The third leg of the lethal triangle is the heavy promotion and sales of cancer insurance. Insurance expert, Robert Hunter, believes cancer insurance should not be allowed to be sold and several U.S. states agree with him. He argues that overall health insurance is a much better buy.

But in Japan, where the government promotes and profits from smoking and physicians keep patients in the dark about their cancers, sales of cancer insurance are very high. One wonders how the kin of cancer victims in Japan collect under their policies given this practice of non-notification by doctors.

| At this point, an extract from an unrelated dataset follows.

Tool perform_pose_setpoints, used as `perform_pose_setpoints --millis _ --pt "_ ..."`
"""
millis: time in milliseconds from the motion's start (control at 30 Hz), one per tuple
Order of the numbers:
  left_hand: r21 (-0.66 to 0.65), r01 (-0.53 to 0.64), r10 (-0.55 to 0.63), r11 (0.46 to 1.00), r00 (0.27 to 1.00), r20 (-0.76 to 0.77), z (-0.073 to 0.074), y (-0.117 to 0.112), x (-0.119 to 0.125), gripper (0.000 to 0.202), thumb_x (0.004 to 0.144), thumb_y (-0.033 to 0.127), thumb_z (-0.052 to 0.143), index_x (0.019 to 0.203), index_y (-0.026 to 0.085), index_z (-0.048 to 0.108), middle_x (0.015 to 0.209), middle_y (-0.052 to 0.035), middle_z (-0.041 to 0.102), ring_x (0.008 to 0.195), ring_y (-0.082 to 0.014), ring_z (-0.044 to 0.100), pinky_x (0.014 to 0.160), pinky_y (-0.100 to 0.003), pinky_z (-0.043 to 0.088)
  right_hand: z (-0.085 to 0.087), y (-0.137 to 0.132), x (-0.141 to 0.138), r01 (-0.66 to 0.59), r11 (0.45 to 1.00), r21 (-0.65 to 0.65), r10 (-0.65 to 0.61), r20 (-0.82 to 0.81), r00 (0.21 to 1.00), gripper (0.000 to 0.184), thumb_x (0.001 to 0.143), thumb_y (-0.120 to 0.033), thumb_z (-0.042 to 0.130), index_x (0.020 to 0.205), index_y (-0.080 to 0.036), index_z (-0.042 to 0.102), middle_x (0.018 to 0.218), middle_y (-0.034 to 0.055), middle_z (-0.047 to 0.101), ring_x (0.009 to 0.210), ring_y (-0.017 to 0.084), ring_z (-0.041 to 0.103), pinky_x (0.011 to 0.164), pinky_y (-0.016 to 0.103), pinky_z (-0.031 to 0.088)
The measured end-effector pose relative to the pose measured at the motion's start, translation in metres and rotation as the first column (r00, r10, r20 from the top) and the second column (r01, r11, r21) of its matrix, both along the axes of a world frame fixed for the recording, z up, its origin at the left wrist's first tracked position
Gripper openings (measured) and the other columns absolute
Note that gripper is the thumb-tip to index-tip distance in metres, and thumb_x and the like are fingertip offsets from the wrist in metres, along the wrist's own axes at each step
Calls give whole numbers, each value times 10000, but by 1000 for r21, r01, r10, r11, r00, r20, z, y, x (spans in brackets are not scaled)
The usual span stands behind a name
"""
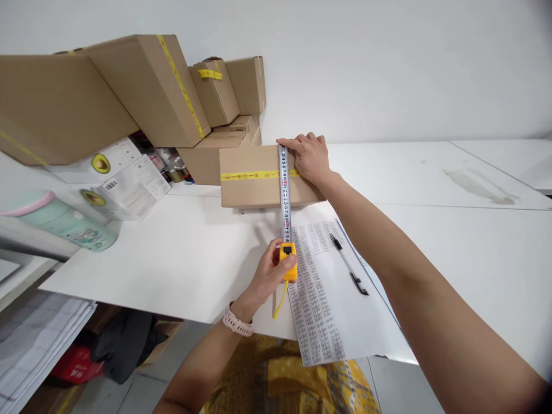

To make matters worse, the Japanese government is very lenient toward the use of asbestos which in Japan is consumed at a level three times per capita greater than in the U.S. where the policy is to phase out use of this dangerous material. Smoking and breathing asbestos particles are a particularly deadly combination.

The only bright spot on the horizon is a growing consumer movement against smoking led by Watanabe Bungaku, director of ASH (Action on Smoking and Health). Using flamboyant techniques, dramatic posters and great energy, ASH’s leaders are making some headway. But they first need to take a Japan that is backward on consumer rights into the twentieth century before they acquire the tools for achieving their goals.